There’s a fine line between glorious chaos and tedious wreckage, and Instruments of Destruction spends most of its time on the wrong side of it. The premise is simple – drive bizarre vehicles around deserted islands and reduce buildings to rubble. It sounds like blissful carnage, but in practice, it’s more like watching paint dry… if the paint occasionally fell over in slow motion.
Gaming Heaven
To be fair, the destruction physics look impressive at first glance. Walls crumble, girders twist, and debris flies in a convincing enough manner to make you briefly think you’re having fun. The range of vehicles is imaginative – bulldozers, catapult contraptions, and something resembling a weaponised tumble dryer. There’s even a sandbox mode where you can build your own machines.

Gaming Hell
The game’s main problem is that it confuses destruction with entertainment.
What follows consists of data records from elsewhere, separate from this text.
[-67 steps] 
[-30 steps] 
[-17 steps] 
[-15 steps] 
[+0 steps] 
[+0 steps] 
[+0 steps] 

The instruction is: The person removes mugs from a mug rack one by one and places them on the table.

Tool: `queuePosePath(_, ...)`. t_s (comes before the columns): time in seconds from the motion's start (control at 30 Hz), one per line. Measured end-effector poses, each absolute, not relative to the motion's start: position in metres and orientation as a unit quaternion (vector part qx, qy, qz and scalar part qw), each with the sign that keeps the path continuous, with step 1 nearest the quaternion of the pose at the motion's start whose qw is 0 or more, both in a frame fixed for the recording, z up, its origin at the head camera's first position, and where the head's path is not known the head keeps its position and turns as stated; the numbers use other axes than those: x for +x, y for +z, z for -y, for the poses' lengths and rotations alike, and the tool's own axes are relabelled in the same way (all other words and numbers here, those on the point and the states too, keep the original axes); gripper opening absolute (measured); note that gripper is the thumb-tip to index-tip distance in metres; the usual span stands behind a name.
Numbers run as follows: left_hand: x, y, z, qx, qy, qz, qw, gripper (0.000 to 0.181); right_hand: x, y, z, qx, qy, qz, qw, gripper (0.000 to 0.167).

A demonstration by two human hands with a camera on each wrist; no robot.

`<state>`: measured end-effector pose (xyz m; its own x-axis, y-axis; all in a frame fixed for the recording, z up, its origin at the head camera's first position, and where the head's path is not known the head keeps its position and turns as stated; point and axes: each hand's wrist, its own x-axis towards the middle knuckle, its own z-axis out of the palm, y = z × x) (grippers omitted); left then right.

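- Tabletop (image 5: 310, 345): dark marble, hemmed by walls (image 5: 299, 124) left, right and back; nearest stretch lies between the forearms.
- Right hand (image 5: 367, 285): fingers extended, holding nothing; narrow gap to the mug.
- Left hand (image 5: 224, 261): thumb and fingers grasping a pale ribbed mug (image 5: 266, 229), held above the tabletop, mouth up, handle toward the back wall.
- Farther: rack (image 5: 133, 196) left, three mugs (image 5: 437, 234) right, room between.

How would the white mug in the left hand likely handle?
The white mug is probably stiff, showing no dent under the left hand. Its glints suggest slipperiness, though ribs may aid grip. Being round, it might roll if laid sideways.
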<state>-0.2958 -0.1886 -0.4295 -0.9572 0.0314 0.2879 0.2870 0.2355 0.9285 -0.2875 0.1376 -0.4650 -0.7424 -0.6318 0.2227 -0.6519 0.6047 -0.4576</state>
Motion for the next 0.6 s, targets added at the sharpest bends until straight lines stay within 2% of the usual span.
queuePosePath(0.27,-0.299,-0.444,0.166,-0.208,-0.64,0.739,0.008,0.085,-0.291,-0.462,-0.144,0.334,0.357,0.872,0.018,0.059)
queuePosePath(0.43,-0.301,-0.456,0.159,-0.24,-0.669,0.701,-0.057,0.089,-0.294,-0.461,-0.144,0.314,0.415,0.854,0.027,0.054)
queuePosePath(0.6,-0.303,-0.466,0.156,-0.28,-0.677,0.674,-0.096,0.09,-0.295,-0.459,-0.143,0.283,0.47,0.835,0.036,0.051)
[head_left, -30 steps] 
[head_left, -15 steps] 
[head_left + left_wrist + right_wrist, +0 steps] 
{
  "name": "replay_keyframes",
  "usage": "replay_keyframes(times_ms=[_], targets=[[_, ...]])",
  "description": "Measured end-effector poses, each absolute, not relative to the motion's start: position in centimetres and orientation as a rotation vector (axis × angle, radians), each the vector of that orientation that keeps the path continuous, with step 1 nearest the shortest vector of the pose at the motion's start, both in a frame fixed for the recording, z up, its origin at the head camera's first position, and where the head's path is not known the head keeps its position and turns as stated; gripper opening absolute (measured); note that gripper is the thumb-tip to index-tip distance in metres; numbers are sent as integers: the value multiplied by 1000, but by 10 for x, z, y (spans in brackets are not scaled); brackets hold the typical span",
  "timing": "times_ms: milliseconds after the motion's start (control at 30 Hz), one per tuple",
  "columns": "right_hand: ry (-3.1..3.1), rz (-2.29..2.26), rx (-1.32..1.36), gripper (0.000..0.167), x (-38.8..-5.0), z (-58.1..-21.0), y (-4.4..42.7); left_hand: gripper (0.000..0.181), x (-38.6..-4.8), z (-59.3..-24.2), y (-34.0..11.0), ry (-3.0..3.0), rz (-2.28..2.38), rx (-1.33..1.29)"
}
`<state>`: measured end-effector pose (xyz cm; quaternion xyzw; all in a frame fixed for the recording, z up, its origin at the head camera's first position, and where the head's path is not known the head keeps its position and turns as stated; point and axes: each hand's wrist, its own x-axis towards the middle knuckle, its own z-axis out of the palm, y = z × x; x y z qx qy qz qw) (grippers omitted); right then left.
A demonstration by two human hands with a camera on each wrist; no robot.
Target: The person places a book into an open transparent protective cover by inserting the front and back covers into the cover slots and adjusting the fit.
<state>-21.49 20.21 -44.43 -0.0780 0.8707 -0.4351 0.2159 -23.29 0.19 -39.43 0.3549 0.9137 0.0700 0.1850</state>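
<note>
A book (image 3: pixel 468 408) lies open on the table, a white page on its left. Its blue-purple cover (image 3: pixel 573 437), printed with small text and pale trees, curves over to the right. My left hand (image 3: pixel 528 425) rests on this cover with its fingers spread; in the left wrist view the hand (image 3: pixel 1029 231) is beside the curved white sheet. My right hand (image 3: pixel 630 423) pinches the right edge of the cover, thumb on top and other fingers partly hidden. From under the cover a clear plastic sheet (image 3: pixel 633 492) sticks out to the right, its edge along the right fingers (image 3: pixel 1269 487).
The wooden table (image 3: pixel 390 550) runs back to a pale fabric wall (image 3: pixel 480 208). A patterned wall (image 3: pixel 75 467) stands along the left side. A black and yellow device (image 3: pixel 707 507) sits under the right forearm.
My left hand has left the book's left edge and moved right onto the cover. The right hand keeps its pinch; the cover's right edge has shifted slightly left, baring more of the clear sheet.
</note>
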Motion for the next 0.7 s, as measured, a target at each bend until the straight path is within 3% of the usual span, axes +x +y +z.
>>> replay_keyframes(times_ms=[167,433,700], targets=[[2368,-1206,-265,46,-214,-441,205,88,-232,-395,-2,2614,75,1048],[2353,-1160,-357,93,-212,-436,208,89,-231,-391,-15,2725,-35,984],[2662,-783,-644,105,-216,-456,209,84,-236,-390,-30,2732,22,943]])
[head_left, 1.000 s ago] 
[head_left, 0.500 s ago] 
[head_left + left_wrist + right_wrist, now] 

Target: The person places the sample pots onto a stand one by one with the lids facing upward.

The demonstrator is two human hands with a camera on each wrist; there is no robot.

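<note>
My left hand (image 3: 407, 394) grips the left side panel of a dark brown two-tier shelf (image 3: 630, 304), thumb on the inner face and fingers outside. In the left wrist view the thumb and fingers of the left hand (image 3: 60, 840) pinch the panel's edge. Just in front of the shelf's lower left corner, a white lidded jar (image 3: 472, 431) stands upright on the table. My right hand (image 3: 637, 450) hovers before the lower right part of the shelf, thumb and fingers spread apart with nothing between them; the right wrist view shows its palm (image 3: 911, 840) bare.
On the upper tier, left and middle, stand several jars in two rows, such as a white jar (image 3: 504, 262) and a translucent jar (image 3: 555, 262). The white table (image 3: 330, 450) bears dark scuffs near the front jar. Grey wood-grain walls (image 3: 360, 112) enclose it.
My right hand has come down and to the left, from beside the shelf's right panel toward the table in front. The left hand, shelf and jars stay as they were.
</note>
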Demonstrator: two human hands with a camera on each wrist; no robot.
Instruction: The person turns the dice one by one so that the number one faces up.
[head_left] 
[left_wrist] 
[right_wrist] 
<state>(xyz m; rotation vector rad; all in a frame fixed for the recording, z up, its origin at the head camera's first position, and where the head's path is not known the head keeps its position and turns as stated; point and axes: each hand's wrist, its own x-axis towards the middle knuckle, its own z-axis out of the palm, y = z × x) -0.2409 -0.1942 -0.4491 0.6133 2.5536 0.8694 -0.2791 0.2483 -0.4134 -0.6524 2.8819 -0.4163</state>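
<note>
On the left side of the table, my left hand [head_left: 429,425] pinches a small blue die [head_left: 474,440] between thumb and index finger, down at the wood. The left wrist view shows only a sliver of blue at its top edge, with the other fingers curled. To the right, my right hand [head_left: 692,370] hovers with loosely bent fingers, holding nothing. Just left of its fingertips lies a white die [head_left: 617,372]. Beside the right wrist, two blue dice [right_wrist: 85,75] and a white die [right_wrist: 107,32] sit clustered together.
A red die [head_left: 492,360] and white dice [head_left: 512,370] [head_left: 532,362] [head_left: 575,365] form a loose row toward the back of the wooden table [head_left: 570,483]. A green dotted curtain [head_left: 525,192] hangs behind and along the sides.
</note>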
Smashing buildings should feel exhilarating, but here it’s strangely dull – every mission quickly blurs into the same slow, dusty collapse. The physics engine, while ambitious, can’t quite deliver satisfying structural drama: buildings tend to sag sadly rather than topple dramatically, like a soufflé that’s given up on life. The controls are clunky, and vehicles often feel like they were designed to handle with all the grace of a shopping trolley on an ice rink. Even the challenges lack purpose; you’re given objectives, but none of them seem to matter.

Final Judgement
Instruments of Destruction promises gleeful mayhem but delivers repetitive tedium. It’s the gaming equivalent of smashing toy blocks with a hammer – fun for five minutes, then exhausting. Unless your idea of excitement is slowly bulldozing sadness into pixelated dust, steer clear.